Thanks for in advance for any feedback.
My oldest, turning ten in four weeks, is beginning written narration. Here is what I’m having her do, does this seem right? Should I make some changes?
We are using Beautiful Feet for American History and we are keeping a notebook with that, it has some copywork that go with the pictures. I read her the first 8-10 pages of the Leif the Lucky book by the D’Aulaires. She then sat and wrote her narration of what had been read. I told her not to be concerned about spelling or punctuation, the idea was just to get the words in her head on the paper. The next day we looked over it together and made corrections as I typed up what she had written. I typed it with correct spelling and punctuation (I think!) We discussed some things she did right, like beginning sentences with capitals and a few things to improve such as not beginning every sentence with the word, “so.” The following day she began copying her polished narration into her history notebook. She has worked on copying it each school day a little at a time, but it has taken almost 8 days to finish! She has other writing she is doing in her other daily work (cursive copywork, easy grammar, spelling you see), so I guess that’s why it’s going slowly.
My question: Is this slower pacing appropriate? By the time she does her next written narration it will probably be about the next person in history, so I guess it’s okay that she’s not writing a full paper on Leif, right???
Here is what she wrote, is this the type of thing I should be looking for from this age? (Not where she came up with “pushed out.” : )

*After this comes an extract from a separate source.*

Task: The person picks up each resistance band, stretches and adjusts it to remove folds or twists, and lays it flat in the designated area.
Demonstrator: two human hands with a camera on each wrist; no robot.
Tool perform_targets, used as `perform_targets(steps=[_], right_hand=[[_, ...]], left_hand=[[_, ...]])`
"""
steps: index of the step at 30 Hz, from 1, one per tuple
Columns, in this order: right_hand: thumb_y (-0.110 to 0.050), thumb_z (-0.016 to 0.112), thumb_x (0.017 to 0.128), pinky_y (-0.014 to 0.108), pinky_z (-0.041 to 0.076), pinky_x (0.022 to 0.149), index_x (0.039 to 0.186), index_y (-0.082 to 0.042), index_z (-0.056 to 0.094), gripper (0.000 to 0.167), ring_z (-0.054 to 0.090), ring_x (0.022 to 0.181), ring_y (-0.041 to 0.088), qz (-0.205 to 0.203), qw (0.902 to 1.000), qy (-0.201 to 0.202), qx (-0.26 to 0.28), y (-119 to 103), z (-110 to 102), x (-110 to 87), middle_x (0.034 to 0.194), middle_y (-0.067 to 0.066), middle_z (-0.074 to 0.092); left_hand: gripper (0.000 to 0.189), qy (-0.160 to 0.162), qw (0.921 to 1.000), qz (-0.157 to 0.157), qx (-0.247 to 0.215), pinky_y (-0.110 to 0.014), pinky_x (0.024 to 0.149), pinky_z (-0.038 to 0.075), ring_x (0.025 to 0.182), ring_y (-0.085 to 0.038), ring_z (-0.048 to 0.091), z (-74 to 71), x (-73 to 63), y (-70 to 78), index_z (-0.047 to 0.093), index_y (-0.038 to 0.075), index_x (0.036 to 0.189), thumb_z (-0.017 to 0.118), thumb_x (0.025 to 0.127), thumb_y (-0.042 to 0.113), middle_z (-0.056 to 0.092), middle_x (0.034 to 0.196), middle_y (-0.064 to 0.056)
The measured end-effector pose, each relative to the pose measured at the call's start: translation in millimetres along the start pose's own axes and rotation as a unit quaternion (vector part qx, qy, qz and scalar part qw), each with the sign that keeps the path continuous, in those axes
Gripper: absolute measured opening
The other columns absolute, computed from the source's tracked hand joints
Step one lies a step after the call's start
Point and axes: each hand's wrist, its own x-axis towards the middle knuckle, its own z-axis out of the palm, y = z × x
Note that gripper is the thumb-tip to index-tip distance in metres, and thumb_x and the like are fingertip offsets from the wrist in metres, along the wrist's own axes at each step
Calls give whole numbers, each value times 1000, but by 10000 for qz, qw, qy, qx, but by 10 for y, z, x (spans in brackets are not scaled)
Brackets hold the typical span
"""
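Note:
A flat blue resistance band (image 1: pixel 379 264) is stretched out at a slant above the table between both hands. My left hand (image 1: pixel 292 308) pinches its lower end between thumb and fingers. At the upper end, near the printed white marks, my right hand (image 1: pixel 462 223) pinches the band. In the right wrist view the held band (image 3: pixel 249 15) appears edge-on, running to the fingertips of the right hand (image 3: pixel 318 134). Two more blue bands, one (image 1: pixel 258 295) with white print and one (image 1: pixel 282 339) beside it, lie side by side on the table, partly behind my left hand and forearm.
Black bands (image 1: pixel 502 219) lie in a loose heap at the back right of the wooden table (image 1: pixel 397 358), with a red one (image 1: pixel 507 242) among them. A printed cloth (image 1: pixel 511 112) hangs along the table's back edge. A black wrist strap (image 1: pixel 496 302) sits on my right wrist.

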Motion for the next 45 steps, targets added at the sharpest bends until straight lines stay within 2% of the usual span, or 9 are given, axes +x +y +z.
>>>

Written Narration Leif the Lucky July 2, 2015
Eric the Red had a bad temper! He lived in Norway, but since he had such a bad temper, he got pushed out. So, he sailed to Iceland, but since he had such a bad temper, he got pushed out again! Then he sailed to a land and he called it Greenland. He thought it was a good place to live, so he went back to Iceland to get his family. He told stories to his friends, then they wanted to go to Iceland and they followed him to Iceland. A storm rolled on and Eric told his son, Leif, to climb up the ship and take the dragon head off the ship because he thought the spirits would be mad. The storm was so bad that some of the ships went home. Finally, they got there.